[Instructions to follow]: Every line of the material must be given again verbatim. Skip the images.

[Source material]:
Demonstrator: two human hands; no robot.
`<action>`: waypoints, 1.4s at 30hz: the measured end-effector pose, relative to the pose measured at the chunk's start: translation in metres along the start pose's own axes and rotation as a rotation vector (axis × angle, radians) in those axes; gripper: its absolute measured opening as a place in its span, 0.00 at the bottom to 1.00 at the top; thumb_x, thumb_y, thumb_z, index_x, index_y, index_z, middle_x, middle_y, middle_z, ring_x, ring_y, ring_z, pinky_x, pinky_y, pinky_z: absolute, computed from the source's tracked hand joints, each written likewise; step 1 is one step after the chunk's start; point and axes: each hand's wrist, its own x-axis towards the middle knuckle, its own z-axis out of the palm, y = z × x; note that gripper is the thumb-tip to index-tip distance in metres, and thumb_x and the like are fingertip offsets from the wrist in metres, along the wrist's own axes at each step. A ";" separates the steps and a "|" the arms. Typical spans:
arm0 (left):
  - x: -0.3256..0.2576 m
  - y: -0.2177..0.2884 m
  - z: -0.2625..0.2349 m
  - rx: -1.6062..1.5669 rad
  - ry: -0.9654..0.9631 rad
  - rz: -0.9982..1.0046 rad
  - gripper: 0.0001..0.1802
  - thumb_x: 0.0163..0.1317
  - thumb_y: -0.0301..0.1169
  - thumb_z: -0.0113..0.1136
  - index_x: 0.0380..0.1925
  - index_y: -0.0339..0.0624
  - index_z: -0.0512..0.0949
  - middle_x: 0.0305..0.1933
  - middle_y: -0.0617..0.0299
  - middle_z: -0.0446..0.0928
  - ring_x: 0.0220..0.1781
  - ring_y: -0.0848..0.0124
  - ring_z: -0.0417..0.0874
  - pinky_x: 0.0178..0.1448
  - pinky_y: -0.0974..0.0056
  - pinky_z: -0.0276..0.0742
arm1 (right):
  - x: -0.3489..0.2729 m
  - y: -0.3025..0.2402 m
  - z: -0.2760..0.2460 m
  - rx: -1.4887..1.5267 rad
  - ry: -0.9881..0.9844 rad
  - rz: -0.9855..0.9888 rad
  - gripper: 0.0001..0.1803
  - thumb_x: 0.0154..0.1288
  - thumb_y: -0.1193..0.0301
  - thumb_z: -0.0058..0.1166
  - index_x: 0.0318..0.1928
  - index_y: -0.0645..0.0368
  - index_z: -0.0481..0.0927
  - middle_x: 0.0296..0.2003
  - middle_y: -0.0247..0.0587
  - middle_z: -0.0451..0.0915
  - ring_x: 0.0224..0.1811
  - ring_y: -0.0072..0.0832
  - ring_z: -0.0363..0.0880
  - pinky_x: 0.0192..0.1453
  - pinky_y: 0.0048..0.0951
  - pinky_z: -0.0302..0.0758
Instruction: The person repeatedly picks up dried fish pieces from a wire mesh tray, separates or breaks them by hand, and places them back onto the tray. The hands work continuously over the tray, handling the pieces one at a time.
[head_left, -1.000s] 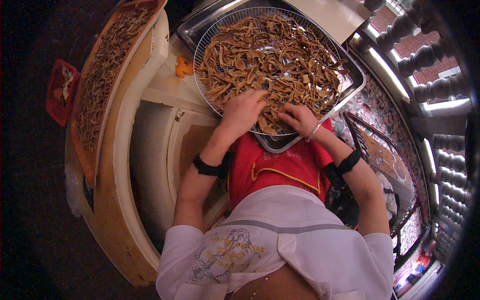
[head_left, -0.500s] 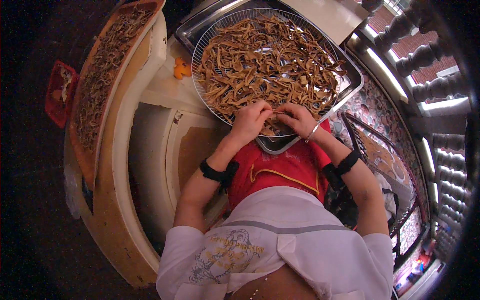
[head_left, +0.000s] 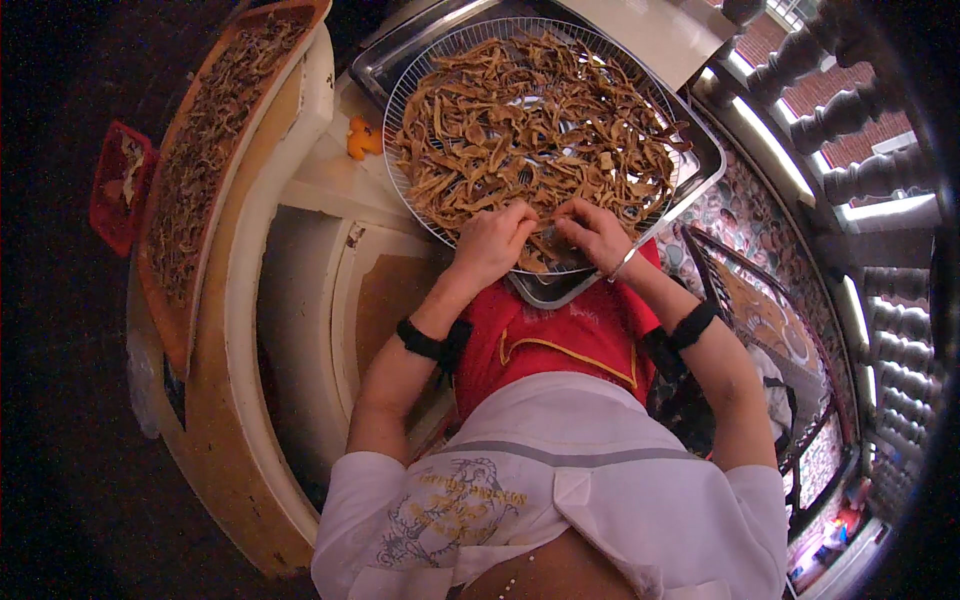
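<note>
Brown dried strips (head_left: 520,120) lie spread in a loose layer over a round wire rack (head_left: 392,165). Beneath the rack sits a shiny metal tray (head_left: 710,165). At the rack's near edge my left hand (head_left: 493,243) is closed, thumb and forefinger pinched on what looks like a thin brown strip. Just to its right, my right hand (head_left: 598,238) is closed too, with its fingers curled down over the strips. What its fingertips hold is hidden. A small gap separates the two hands.
On the left, a long orange-brown tray (head_left: 178,335) of dried shreds rests on a curved cream ledge (head_left: 240,290). A red basket (head_left: 108,200) stands beyond it. An orange figure (head_left: 362,138) lies beside the rack. Right are a black-framed chair (head_left: 745,265) and a balustrade (head_left: 880,175).
My hands have drawn slightly apart at the fingertips, where they nearly met before. Both stay at the rack's near edge.
</note>
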 end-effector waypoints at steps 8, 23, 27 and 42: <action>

[Completed exercise]:
Demonstrator: two human hands; no robot.
`<action>`: waypoints, 1.4s at 30hz: the measured end-effector pose, relative to the pose measured at the chunk's start: translation in metres along the start pose's own axes and rotation as a rotation vector (axis × angle, radians) in those axes; gripper: its absolute measured opening as a place in its span, 0.00 at the bottom to 1.00 at the top; thumb_x, thumb_y, thumb_z, index_x, index_y, index_z, middle_x, middle_y, middle_z, ring_x, ring_y, ring_z, pinky_x, pinky_y, pinky_z: absolute, computed from the source's tracked hand joints, each written likewise; step 1 is one step after the chunk's start; point and axes: each hand's wrist, its own x-axis towards the middle knuckle, its own z-axis out of the palm, y = z × x; note that gripper is the thumb-tip to index-tip distance in metres, and thumb_x and the like are fingertip offsets from the wrist in metres, along the wrist's own axes at each step. A ";" separates the steps and a "|" the arms. Typical spans:
arm0 (left):
  - x: -0.3256..0.2576 m
  - y: -0.2177..0.2884 m
  - z: -0.2625..0.2349 m
  - rx: -1.6062..1.5669 rad
  - ry: -0.9654..0.9631 rad
  - rz: -0.9982..1.0046 rad
  - gripper: 0.0001..0.1802
  - thumb_x: 0.0163..0.1317
  - thumb_y: -0.0301..0.1169
  - thumb_z: -0.0113..0.1136
  - index_x: 0.0380..0.1925
  - index_y: -0.0339..0.0624
  - index_z: -0.0512..0.0949
  - middle_x: 0.0305..0.1933
  - middle_y: -0.0617..0.0299
  - middle_z: -0.0446..0.0928
  - ring_x: 0.0220..0.1781
  - ring_y: -0.0848..0.0124
  - ring_z: -0.0417..0.0874
  - pinky_x: 0.0178..0.1448
  - pinky_y: -0.0974..0.0056
  - pinky_z: -0.0276..0.0742
arm1 (right):
  - x: -0.3489..0.2729 m
  - y: -0.3025..0.2402 m
  - z: -0.2760..0.2460 m
  - rx: -1.4887..1.5267 rad
  - ry: -0.9881..0.9844 rad
  - rz: -0.9855..0.9888 rad
  - gripper: 0.0001..0.1803
  - thumb_x: 0.0154..0.1288
  - thumb_y: -0.1193..0.0301
  - thumb_z: -0.0058..0.1166
  - index_x: 0.0318..0.1928
  - index_y: -0.0645..0.0368
  - index_z: -0.0481..0.0927
  - middle_x: 0.0296..0.2003
  - middle_y: -0.0247..0.0587
  - middle_z: -0.0451..0.0915
  - ring_x: 0.0224..0.1811
  - ring_y: -0.0072..0.0832
  - ring_z: -0.0363..0.0880
  - pinky_x: 0.0192..0.1453
  - pinky_y: 0.0048..0.0951
  - pinky_z: -0.0302..0.0758
Instruction: The person repeatedly picks up dried fish pieces from a wire mesh tray, separates or breaks them by hand, and places them back onto the tray. The hands work continuously over the tray, handling the pieces one at a time.
[head_left, -1.000s] 
[head_left, -0.500s] 
[head_left, +0.000s] 
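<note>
Brown dried strips (head_left: 520,120) lie spread in a loose layer over a round wire rack (head_left: 392,165). Beneath the rack sits a shiny metal tray (head_left: 710,165). At the rack's near edge my left hand (head_left: 493,243) is closed, thumb and forefinger pinched on what looks like a thin brown strip. Just to its right, my right hand (head_left: 598,238) is closed too, with its fingers curled down over the strips. What its fingertips hold is hidden. A small gap separates the two hands.
On the left, a long orange-brown tray (head_left: 178,335) of dried shreds rests on a curved cream ledge (head_left: 240,290). A red basket (head_left: 108,200) stands beyond it. An orange figure (head_left: 362,138) lies beside the rack. Right are a black-framed chair (head_left: 745,265) and a balustrade (head_left: 880,175).
My hands have drawn slightly apart at the fingertips, where they nearly met before. Both stay at the rack's near edge.
</note>
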 end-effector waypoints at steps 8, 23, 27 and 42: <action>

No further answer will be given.